“Grandpa’s Picture Album,” Ensign, June 1984, 62–63
Grandpa’s Picture Album
The first Saturday I went to the grocery store with Grandpa Hatch seemed like an eternity. He wandered from one end of the store to the other looking for various items: a particular brand of evaporated milk, an old-fashioned kind of black-strap molasses—he knew what he wanted, but had trouble finding it. All I could think of was what my friends must be doing—probably out fishing or tubing down the river.
I was eighteen at the time, with a new driver’s license, and it was my father’s suggestion that I take Grandpa shopping on Saturdays. “Try to spend a little time talking to Pop,” my father said. “He’s a remarkable person.”
But when we got back to his house that day, all I wanted to do was drop him off and get back to my friends. After all, Grandpa and I had little in common. He had lived alone since Grandma Hatch died in 1957, and the only company he had most of the time was his television set and his memories. I helped him in with his groceries and was about to leave when he emerged from the kitchen with a cup of grape juice for me—his own special juice he bottled himself.
I sat down for a moment to drink the juice, and Grandpa walked across the living room and removed a large volume from the cabinet. I immediately recognized his old photo album. As he sat down beside me and opened it to the first page, I suppressed a sigh and resigned myself to at least an hour of polite attention and pure boredom.
He was obviously grateful to have someone to talk to, and he began telling me about the pictures—stiffly posed men with high collars, round derby hats, and gold watch chains hanging from their vests; women in black silk dresses, looking stern and dignified.
“This is a picture of my father, Ephraim Hatch,” said Grandpa, “and the man in this picture is my grandfather Ira.”

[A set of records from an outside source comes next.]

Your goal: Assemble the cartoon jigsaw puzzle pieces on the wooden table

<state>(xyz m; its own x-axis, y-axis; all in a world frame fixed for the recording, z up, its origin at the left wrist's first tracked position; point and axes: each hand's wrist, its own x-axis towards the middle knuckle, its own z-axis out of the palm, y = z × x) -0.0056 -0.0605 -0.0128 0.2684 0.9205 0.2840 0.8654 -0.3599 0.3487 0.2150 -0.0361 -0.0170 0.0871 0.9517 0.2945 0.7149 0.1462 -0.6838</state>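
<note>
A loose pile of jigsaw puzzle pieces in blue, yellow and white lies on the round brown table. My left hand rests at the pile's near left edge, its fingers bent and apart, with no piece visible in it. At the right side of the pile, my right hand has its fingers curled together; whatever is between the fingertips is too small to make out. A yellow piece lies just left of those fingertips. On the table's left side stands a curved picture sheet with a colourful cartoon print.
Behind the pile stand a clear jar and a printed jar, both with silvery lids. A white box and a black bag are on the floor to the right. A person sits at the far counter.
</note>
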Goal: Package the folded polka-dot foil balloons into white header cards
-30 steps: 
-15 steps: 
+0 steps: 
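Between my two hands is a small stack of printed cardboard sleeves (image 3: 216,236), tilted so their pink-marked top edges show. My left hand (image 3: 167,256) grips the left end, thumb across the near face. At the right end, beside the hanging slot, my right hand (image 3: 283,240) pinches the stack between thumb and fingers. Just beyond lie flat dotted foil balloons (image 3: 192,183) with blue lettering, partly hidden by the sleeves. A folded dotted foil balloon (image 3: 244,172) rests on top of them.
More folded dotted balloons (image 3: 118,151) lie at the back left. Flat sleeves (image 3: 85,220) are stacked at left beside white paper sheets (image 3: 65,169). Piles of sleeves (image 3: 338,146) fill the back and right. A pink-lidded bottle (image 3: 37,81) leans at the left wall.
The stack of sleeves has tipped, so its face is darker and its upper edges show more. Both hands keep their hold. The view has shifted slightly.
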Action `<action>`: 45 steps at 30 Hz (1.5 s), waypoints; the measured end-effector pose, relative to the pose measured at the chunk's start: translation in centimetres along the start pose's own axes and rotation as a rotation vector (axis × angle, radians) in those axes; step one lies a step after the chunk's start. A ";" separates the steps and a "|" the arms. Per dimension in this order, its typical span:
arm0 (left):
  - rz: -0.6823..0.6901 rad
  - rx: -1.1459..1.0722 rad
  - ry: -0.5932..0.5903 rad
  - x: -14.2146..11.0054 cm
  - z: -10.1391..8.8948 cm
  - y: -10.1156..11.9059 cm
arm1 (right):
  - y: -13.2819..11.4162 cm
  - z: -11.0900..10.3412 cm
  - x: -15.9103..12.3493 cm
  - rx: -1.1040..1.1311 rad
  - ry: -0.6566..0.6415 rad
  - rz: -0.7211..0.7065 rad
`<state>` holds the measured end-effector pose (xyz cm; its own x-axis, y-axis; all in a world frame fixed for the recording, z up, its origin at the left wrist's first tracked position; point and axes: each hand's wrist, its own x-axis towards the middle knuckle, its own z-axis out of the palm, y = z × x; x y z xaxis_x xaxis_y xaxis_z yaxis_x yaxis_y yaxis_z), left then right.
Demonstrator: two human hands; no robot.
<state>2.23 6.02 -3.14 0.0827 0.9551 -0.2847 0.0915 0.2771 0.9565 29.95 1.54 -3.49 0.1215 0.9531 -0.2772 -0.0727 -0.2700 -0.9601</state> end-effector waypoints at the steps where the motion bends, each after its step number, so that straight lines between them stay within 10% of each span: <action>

Reality suddenly swept over me like a flood: Good heavens! J. Russell Hatch, my grandpa, had once been young! He had once been my age! When I left for home late that afternoon, my mind was full of vivid pictures from the past. The world around me seemed almost foreign. Instead of cars on the pavement, I imagined wagons and horses and buggies bumping over dusty dirt roads.
The week flew by, and after our next trip to the store I again found myself sitting beside Grandpa Hatch. He turned the page to a beautiful color-tinted photo of a handsome young man. “This is a picture of me when I was about your age,” he said. On another page I saw him seated by a stream with a beautiful young woman. “This is your grandmother, Gwendelyn, when we first met.”
Again I was surprised. My grandfather had once dated girls just as I did! We talked for a long time about dating. It was surprising to learn how some aspects of dating and courtship never seem to change.
I became curious about the pictures. Where had they come from? Who had taken them? “Well,” Grandpa said, “some of them were taken almost a hundred years ago by early photo studios, but I took most of them myself.” Then he went to the cabinet again and took down a worn leather case. “This is my camera,” he said. “It was the best money could buy back in 1907.”
I examined the intricate old camera very carefully, almost reverently, thinking that with this instrument my grandfather had actually recorded his life’s history.
There were pictures of my grandmother with her first baby (my Uncle Harmon) and of my own father when he was young. Through the magic of the album I watched my father grow from a small boy into a handsome young man. There were pictures of family vacations in old tin-lizzy cars, loaded to the brim with camping gear and people.
Grandpa told me of the Great Depression and how they grew acres of onions to keep alive. An innovative and industrious man, skilled as an accountant, farmer, photographer, and businessman, he had raised his family during some of the most challenging times in recent history, teaching his children the value of creativity, innovation, and self-reliance. Then he had grown old, watching his friends and loved ones pass away one by one.
One afternoon, while we were looking through the album, we came across an old picture of a Wright biplane, flying above a cow pasture. “One of the first planes in Utah,” Grandpa said. Born in the horse-and-buggy age, he had lived to see men walk on the moon. But he had never flown in an airplane. It was something he had wanted for years to do.
Grandpa’s ninetieth birthday was drawing near, so I arranged with a local flying service to give him that long-awaited ride. They were honored to do so. They took him over the town, showing him his house from the air and pointing out interesting landmarks. Grandpa was thoroughly delighted.
Later we enjoyed other activities and became close friends. His photo album and our time together bridged what “generation gap” there had been between us.
Grandpa died in 1972, leaving an empty place in my heart. But through the magic of pictures, he lives on in my memory as a vibrant, handsome young man. And he has passed on to his family the enthusiasm for organizing both a written and a photographic history. More than this, he taught me that no barrier between people is too great to be overcome if they really try to understand each other.